Perché Israele continuerà a bombardare Gaza
Sono passati neanche quattro anni dall’operazione “piombo fuso” e Gaza brucia esattamente come allora. Una tragedia che si ripropone da decenni in maniera ciclica di fronte alla quale tutti sembrano impotenti. Sembrano impotenti gli Usa che con sempre maggior fatica riescono a svolgere il ruolo di mediatore per assicurare una soluzione equa e durevole al conflitto israelo – palestinese. Sembra totalmente assente l’Unione Europea la cui mancanza di una comune politica estera si traduce in generici appelli fatti più per forma che per altro.
Dopo tutti i fallimenti diplomatici degli ultimi anni è chiaro che l’ultima parola sulla pace in Medio oriente spetterà solo e soltanto ad Israele e alle sua classe politica. E questo è forse su tutti il problema più grande. Mai come oggi, infatti, lo stato ebraico è amministrato da una classe politica vecchia, senza idee e totalmente inadeguata sotto ogni profilo per condurre una qualsiasi trattativa di pace.
I tempi di Rabin sono orami preistoria e gli stessi partiti laici di sinistra hanno smesso da anni di fare opposizione, schiacciati dall’ossessione di cercare a tutti i costi la via dei governi di unità nazionale. In questo sconcertante quadro di vuoto politico, la società israeliana è attraversata da un livello di scontro sociale che non ha nessun precedente nella storia del paese. Dal luglio scorso infatti più di 100.000 persone sono scese nelle principali piazze israeliane per protestare contro le condizioni economiche sempre più inaccettabili e insostenibili per la maggior parte della popolazione, per una maggiore giustizia sociale e per l’abolizione della leva obbligatoria.
Questo movimento spontaneo, simile per modalità a quello degli indignados spagnoli, inizialmente composto quasi esclusivamente da giovani, ha in breve tempo raccolto sempre più adesioni tanto da essere ormai divenuto trasversale e forte nei sondaggi anche se ancora non ben definibile politicamente.
Sotto la pressione dell’opinione pubblica e nell’impossibilità di trovare un accordo sulle pesanti misure di austerità da approvare, nel mese di novembre il governo ha annunciato le elezioni anticipate a gennaio che avverranno quindi in un clima di incertezza crescente.
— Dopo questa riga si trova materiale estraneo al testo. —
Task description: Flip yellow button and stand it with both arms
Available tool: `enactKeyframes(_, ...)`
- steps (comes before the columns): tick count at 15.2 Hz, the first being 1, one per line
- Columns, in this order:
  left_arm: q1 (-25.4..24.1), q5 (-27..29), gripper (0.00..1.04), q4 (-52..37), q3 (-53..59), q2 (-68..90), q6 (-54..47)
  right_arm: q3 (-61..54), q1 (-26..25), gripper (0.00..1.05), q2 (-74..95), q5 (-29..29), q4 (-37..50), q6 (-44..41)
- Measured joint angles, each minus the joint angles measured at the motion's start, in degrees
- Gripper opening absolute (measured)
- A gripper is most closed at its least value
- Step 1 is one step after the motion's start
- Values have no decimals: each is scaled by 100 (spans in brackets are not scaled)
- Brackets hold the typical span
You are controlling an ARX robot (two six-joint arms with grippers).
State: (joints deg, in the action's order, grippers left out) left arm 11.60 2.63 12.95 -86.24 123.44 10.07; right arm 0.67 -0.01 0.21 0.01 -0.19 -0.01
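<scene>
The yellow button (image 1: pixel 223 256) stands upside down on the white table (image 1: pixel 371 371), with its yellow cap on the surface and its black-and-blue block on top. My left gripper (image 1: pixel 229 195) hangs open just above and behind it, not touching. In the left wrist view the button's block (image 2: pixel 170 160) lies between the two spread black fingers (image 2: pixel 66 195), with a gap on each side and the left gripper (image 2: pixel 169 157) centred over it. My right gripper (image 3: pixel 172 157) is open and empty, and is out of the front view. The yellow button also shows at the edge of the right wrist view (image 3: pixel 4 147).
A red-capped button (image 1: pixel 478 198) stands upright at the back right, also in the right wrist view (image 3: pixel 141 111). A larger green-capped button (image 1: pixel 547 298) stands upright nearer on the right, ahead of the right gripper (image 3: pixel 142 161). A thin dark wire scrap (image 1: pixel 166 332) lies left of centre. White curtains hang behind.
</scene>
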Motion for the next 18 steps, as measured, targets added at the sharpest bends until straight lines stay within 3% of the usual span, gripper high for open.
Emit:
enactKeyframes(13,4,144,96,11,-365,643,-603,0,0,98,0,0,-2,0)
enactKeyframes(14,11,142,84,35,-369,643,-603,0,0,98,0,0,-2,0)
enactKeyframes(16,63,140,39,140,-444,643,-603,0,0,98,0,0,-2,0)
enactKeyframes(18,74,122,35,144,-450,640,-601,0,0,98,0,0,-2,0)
Così, come è già avvenuto più volte nella storia di Israele, il premier Benjamin Netanyahu, uno dei politici più potenti e senza scrupoli del mondo, ha deciso di fare diventare il tema della sicurezza nazionale l’unico argomento della campagna elettorale. Spostando l’attenzione dai fallimenti economici alla sindrome di accerchiamento, l’attuale capo del governo e i suoi fidi collaboratori, che è bene ricordarlo sono tra i militari più decorati della storia del paese, avranno grosse chance di spegnere sul nascere qualsiasi movimento alternativo, spingendo gli indecisi a dare fiducia ancora una volta a chi è maggiormente in grado di assicurare l’unità e la salvezza del paese.
Inutile dire che la tregua siglata in questi giorni è al dir poco labile. Se infatti l’opzione di terra è sempre stata altamente improbabile (troppo rischiosa in chiave elettorale), quasi sicuramente nei prossimi mesi continueranno i raid mirati dell’aviazione israeliana contro capi di Hamas e siti strategici. I palestinesi, supportati e incoraggiati dall’Iran, ovviamente risponderanno con il lancio di altri missili a cui seguiranno nuovi bombardamenti israeliani e così all’infinito.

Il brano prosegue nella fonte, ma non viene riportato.